«S’il y a eu faute, il y aura des répercussions et ce ne sera pas agréable.» La vaste enquête franco-suisse visant un réseau de blanchiment de l’argent de la drogue ne laisse pas les responsables de la place financière genevoise indifférents. Et pour cause: elle implique l’administrateur-délégué – aujourd’hui radié – de GPF SA, une société financière de la place, spécialisée dans la gestion de fortune.

Prévenu de blanchiment en bande et par métier, d’infraction à la loi sur les stupéfiants et de faux dans les titres, l’administrateur est en détention préventive à Champ-Dollon. Avec son frère, employé de la banque HSBC à Genève, prévenu lui aussi, l’administrateur aurait utilisé des mécanismes de compensation pour masquer des transactions destinées à recycler les fonds récoltés en France par un troisième frère, et provenant du trafic de cannabis.

Dégâts d’image

Des techniques éprouvées d’ingénierie financière que le président de Genève Place financière, Bernard Droux, pensait pourtant bannies des usages. «Nous sommes surpris, a-t-il affirmé mercredi. C’est une pratique interdite par la loi depuis longtemps, 20 ou 30 ans au moins. Et la Suisse a été à l’avant-garde de la lutte en la matière.»

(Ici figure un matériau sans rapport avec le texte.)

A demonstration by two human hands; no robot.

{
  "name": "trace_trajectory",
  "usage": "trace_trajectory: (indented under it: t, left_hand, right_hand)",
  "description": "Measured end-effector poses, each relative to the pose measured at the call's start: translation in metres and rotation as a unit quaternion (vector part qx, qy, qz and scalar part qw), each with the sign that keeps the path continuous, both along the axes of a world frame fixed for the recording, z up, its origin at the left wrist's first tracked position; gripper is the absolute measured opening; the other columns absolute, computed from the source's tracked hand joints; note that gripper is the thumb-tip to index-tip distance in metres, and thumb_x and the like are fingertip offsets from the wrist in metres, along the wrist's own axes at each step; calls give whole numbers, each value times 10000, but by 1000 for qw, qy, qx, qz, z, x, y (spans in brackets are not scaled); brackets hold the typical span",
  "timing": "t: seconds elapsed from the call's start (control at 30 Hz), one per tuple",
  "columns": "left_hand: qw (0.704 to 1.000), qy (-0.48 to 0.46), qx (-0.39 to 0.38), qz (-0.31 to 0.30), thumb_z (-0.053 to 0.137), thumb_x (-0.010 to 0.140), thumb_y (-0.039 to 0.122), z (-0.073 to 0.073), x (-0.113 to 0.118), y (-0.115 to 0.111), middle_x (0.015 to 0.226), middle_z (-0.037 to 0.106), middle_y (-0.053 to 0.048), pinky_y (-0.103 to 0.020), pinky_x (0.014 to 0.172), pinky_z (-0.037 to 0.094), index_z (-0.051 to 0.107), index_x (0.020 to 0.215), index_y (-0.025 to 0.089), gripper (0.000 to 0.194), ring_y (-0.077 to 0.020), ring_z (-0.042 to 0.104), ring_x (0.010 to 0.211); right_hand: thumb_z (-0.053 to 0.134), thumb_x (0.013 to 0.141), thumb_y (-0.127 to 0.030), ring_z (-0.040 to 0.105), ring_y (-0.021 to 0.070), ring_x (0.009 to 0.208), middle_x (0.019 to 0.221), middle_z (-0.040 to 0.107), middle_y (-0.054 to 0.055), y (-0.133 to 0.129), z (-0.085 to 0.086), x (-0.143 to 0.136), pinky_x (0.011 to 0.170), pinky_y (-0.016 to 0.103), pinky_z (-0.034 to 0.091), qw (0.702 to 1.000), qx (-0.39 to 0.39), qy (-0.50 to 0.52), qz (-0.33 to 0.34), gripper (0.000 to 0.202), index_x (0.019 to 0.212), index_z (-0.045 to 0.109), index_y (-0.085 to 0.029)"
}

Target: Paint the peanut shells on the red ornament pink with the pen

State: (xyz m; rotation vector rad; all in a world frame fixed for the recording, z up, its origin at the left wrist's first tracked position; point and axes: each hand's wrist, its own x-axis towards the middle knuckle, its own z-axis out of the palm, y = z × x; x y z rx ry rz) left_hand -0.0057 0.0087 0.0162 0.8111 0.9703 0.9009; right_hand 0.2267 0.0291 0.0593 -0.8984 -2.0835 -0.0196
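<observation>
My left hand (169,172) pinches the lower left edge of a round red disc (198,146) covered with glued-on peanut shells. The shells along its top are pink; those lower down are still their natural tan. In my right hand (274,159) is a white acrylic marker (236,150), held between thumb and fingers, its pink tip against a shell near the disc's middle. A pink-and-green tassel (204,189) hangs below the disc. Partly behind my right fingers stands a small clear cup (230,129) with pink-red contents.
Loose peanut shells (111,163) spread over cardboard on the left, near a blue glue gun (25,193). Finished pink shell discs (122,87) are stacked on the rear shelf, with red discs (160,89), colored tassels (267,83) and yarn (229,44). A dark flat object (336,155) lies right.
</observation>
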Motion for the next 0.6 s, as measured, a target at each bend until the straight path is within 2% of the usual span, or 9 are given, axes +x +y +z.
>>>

Associé de la banque privée Lombard Odier Darier Hentsch, Bernard Droux ne cache pas sa préoccupation quant aux dégâts d’image que pourrait engendrer cette affaire pour la place genevoise: «C’est une affaire pénale et il faudra attendre les résultats de l’enquête. Mais s’il y a eu faute, il y a aura évidemment des répercussions et ce ne sera pas agréable.»

«Aucune place financière n’est à l’abri, déplore le secrétaire général du Groupement des banquiers privés genevois, Edouard Cuendet. Genève est dans le top 10 des places dans le monde, cela comporte des risques et des obligations. On ne peut pas éviter qu’il y ait des moutons noirs. Mais le bon côté des choses, c’est que le système judiciaire et la coopération fonctionnent: en Suisse, ces affaires sont découvertes.»

Et Bernard Droux de renchérir: «Nous sommes le pays le plus capable de repérer l’argent qui passe entre les mailles du filet. Je rappelle que dans l’affaire Abacha [la famille du dictateur nigérian avait déposé des centaines de millions issus de la corruption dans les banques suisses], la Suisse est le seul pays dans lequel on a retrouvé de l’argent. On a donc un peu l’impression d’être toujours la petite Suisse sur laquelle on tape. Je rappelle qu’au Delaware (USA), on peut toujours ouvrir un compte sans décliner son identité. Ça, c’est scandaleux.»